Überspitzt gesagt: Je kränker ein Patient oder eine Patientin, desto besser für die Finanzen.
Bei ambulanten Behandlungen ausserhalb des Leistungskatalogs der Krankenversicherungen und präventiven Angeboten ist aber die Klinik, allenfalls unterstützt vom Kanton, allein für deren Finanzierung zuständig. Der Kanton hat dabei viele Freiheiten zu bestimmen, welche Leistungen er finanzieren will. Angebote, die nicht direkt zur Grundversorgung gehören, sind für die Klinik schwierig zu finanzieren.

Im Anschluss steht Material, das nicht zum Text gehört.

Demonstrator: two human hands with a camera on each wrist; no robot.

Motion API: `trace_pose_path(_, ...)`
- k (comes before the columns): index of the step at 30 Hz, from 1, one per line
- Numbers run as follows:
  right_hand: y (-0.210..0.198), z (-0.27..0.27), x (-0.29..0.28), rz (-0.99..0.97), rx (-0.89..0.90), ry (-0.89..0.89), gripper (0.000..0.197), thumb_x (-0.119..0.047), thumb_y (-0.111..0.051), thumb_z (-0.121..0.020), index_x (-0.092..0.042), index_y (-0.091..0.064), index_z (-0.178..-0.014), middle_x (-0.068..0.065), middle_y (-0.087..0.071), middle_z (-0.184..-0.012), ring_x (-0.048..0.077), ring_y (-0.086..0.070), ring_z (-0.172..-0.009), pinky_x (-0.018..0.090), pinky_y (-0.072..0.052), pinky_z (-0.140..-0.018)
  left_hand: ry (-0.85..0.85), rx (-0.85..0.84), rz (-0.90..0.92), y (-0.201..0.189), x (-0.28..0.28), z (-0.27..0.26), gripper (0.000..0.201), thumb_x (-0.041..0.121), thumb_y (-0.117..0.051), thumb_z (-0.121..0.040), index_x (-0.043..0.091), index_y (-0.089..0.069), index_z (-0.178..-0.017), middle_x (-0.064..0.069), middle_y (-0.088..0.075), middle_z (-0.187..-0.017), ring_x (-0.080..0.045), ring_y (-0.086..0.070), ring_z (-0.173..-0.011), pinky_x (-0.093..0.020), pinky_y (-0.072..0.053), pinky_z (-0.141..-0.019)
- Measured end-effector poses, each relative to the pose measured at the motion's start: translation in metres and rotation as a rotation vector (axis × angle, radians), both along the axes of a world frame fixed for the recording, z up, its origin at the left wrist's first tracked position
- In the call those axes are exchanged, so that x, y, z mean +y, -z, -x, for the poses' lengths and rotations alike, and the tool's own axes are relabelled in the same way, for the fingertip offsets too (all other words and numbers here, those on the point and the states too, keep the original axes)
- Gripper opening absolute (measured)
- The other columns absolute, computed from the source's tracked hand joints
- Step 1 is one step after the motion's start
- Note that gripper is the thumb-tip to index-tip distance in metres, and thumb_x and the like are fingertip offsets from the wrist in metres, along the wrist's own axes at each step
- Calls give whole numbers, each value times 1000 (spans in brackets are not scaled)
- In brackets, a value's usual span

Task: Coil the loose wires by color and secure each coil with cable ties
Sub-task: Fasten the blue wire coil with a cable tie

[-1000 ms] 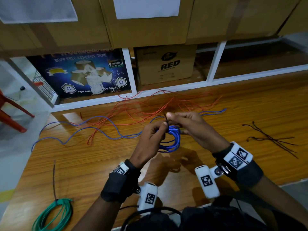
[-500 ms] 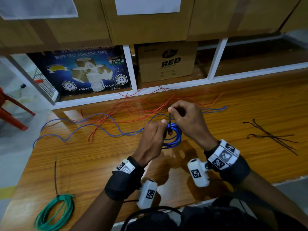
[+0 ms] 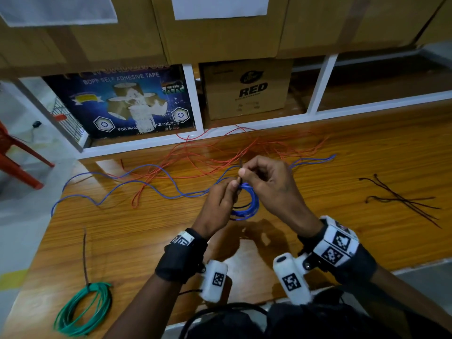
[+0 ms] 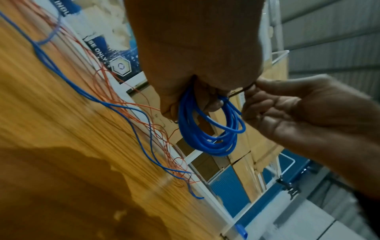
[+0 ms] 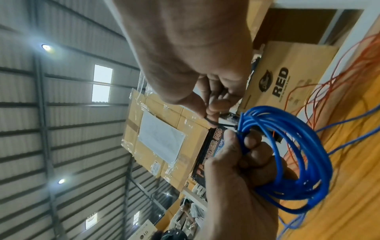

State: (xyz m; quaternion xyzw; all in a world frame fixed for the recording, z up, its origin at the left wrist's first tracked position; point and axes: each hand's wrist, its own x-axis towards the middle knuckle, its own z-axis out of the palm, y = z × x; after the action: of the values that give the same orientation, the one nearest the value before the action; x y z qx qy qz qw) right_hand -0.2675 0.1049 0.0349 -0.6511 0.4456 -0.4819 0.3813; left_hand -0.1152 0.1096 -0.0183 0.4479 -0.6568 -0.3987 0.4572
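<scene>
On the left end of the wooden counter (image 3: 122, 228), near the front edge, lies a green wire coil (image 3: 83, 309). A dark tie (image 3: 85, 260) is round it, and the tie's long tail sticks up toward the back. Behind that, long blue loose wires (image 3: 117, 184) wave across the counter from the left edge toward the middle. A heap of thin red wires (image 3: 195, 162) lies spread out behind them, near the white shelf frame (image 3: 195, 106). In the shelf stand a blue tape box (image 3: 122, 101) and a brown box (image 3: 247, 89) with the word RED on it.

In the middle, above the counter, the person holds up a blue wire coil (image 3: 249, 204). The left hand (image 3: 220, 204) has its fingers curled round the top of the coil and grips it. The coil hangs down below that hand. A thin black cable tie (image 5: 224, 126) goes round the blue strands at the top. The right hand (image 3: 269, 182) is just beside the left one, almost touching it. Its thumb and fingers (image 5: 213, 108) pinch the tail of the cable tie, and the tail points up past the fingertips.

Far to the right, well apart from the hands, a small bunch of spare black ties (image 3: 403, 199) lies crossed on the counter
</scene>
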Motion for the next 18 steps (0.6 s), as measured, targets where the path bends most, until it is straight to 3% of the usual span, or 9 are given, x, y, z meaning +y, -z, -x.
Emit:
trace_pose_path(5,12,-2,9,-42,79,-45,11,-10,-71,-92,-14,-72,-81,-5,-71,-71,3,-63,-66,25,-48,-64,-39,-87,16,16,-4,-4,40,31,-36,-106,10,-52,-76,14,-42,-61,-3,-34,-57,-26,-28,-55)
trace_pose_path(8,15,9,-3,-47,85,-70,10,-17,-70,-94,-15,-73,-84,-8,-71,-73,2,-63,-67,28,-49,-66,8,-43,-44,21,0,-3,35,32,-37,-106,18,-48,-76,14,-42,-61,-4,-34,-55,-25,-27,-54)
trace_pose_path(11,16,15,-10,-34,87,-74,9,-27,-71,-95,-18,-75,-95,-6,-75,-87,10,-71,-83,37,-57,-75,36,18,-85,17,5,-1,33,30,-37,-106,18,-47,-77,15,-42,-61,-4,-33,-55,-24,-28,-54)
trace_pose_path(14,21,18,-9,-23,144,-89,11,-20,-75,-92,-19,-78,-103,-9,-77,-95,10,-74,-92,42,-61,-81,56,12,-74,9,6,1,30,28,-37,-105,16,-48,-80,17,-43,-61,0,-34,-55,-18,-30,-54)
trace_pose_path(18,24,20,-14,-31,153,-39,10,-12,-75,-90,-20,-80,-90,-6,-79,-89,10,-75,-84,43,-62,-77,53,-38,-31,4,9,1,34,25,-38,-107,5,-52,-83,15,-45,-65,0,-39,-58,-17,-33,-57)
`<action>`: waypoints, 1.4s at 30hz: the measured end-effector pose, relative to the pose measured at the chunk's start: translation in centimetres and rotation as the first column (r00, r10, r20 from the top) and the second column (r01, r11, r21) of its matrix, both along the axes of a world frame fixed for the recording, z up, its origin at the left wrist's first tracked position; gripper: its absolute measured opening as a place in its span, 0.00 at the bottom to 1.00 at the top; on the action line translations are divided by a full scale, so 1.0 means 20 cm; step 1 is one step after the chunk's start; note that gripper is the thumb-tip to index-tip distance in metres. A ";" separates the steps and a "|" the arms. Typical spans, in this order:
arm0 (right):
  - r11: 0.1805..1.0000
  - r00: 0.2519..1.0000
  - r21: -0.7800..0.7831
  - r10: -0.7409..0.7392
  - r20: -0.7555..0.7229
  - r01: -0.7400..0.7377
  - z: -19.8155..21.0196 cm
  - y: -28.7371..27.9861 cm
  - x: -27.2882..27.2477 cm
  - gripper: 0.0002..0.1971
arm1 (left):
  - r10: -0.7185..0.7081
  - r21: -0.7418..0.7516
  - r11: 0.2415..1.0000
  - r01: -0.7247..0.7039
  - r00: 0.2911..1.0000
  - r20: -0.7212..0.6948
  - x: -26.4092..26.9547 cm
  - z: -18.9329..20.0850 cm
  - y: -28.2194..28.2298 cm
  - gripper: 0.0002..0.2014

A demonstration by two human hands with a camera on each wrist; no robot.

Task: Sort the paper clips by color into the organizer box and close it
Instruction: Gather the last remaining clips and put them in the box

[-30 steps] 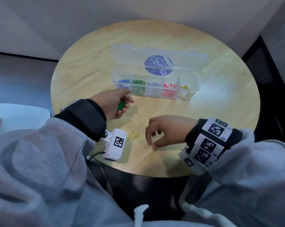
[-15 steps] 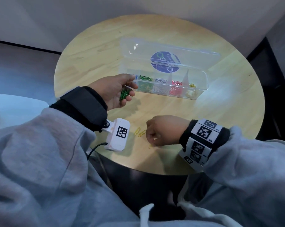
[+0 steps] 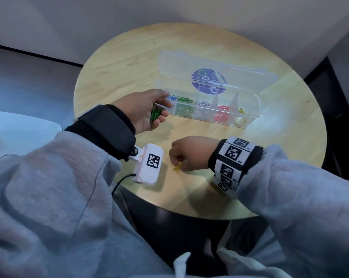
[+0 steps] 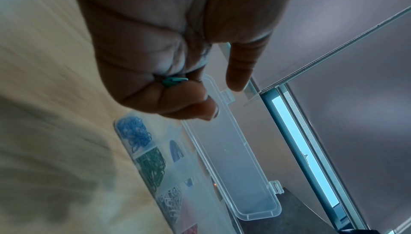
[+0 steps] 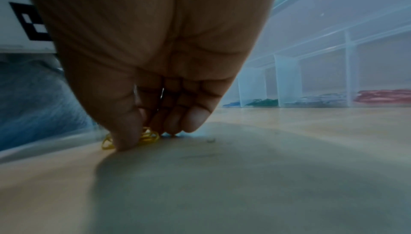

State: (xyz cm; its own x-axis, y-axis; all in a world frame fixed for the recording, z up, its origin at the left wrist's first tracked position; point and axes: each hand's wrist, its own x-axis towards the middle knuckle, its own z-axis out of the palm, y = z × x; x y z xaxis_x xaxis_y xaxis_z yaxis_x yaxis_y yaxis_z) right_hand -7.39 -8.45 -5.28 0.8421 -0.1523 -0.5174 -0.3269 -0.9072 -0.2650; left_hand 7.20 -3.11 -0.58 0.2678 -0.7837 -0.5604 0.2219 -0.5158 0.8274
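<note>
Since a second ago, the left hand point(image 3: 144, 111) has carried its green paper clips point(image 3: 155, 114) to the organizer box point(image 3: 247, 119) on the desk point(image 3: 119, 63). The right hand point(image 3: 186, 152), fingers curled, now pinches yellow paper clips point(image 3: 177, 168) near the desk's front edge.

1. The left hand point(image 3: 144, 111) covers most of the green paper clips point(image 3: 155, 115); their number cannot be told.
2. The right hand point(image 3: 187, 152) hides most of the yellow paper clips point(image 3: 177, 168) near the surface's near edge.
3. The organizer box point(image 4: 200, 193) is cut off by the left wrist view's bottom edge.
</note>
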 end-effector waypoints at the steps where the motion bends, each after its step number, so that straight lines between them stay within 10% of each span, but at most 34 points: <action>1: 1.000 1.000 -0.001 -0.014 -0.007 0.014 -0.01 0.00 0.00 0.05 | 0.000 0.002 1.000 0.000 1.000 -0.001 0.00 0.00 0.00 0.16; 14: 0.999 0.999 -0.016 -0.031 -0.028 0.031 -0.02 0.03 -0.08 0.09 | -0.006 0.030 1.000 0.005 1.000 0.009 -0.02 -0.04 -0.02 0.15; 20: 0.958 0.960 0.090 -0.277 0.040 0.273 0.01 -0.04 -0.17 0.11 | 0.054 0.046 0.998 -0.052 0.998 -0.044 -0.01 -0.06 -0.03 0.13; 33: 0.578 0.392 0.175 -0.715 0.578 0.797 0.22 -0.59 -0.51 0.06 | 0.140 -0.062 0.985 -0.159 0.959 -0.247 -0.07 0.07 -0.33 0.16; 42: 0.509 0.309 0.246 -0.770 0.558 0.825 0.12 -0.64 -0.51 0.06 | 0.105 -0.022 0.994 -0.106 0.993 -0.048 -0.13 0.04 -0.47 0.20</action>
State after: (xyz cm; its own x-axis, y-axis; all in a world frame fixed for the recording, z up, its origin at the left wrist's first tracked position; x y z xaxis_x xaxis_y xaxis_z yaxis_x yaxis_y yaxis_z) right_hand -17.61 -21.27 -2.78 0.3792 -0.9250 0.0224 -0.7239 -0.3117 -0.6155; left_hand 4.63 -12.51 0.27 0.3237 -0.7659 -0.5556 0.3130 -0.4674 0.8267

Denn ein Präventionsgesetz gibt es nicht, obwohl ein solches vor etwas mehr als zehn Jahren auf Bundesebene zur Diskussion gestanden habe, erklärt Gesundheitsrechtsexperte Dario Picecchi. Der Rechtswissenschaftler hat eine Dissertation über das Wirtschaftlichkeitsgebot im Krankenversicherungsrecht geschrieben.
Er beobachtet, dass viele Akteur*innen auf die kurzfristigen Kosten, statt den langfristigen Nutzen fokussieren – und deswegen die Prävention eher hinten ansteht: «Ganz nach dem Motto: sparen, um gespart zu haben. Dabei wird zu wenig darüber nachgedacht, wie sich das auf die betroffenen Personen und die Gesundheit auswirkt», so Picecchi. «Wie viel Geld für die Prävention eingesetzt werden soll, ist aber letztlich eine politische Frage. Das muss die Gesellschaft aushandeln.»
Die Geschichte wiederholt sich
So fest die jüngsten Ereignisse in der Berner Psychiatrie die Öffentlichkeit und den Kanton umtreiben – neu sind sie nicht. Wer alte Zeitungsberichte liest, wähnt sich in der Gegenwart. 2001 zum Beispiel schloss die UPD je eine Station in der Rehabilitation und der Alterspsychiatrie und stellte ein Drogen-Nachbetreuungsprogramm ein, weil sie das Budget um fünf Millionen Franken überschritten hatte. Damit wollte man die Sparvorgaben des Kantons erfüllen und «den Grundstein für eine zeitgemässe Versorgung legen», wie der damalige UPD-Verwaltungsdirektor Bruno Guggisberg dem «Bund» erklärte. Das Personal wehrte sich in einem offenen Brief gegen den Abbau. Im gleichen Jahr titelte die Zeitschrift «Puls-Tip»: «Notstand in der Psychiatrie», weil sich die Zahl der Patient*innen in den Berner Psychiatrien innert zehn Jahren mehr als verdoppelt hatte, während gleichzeitig Sparmassnahmen ergriffen wurden.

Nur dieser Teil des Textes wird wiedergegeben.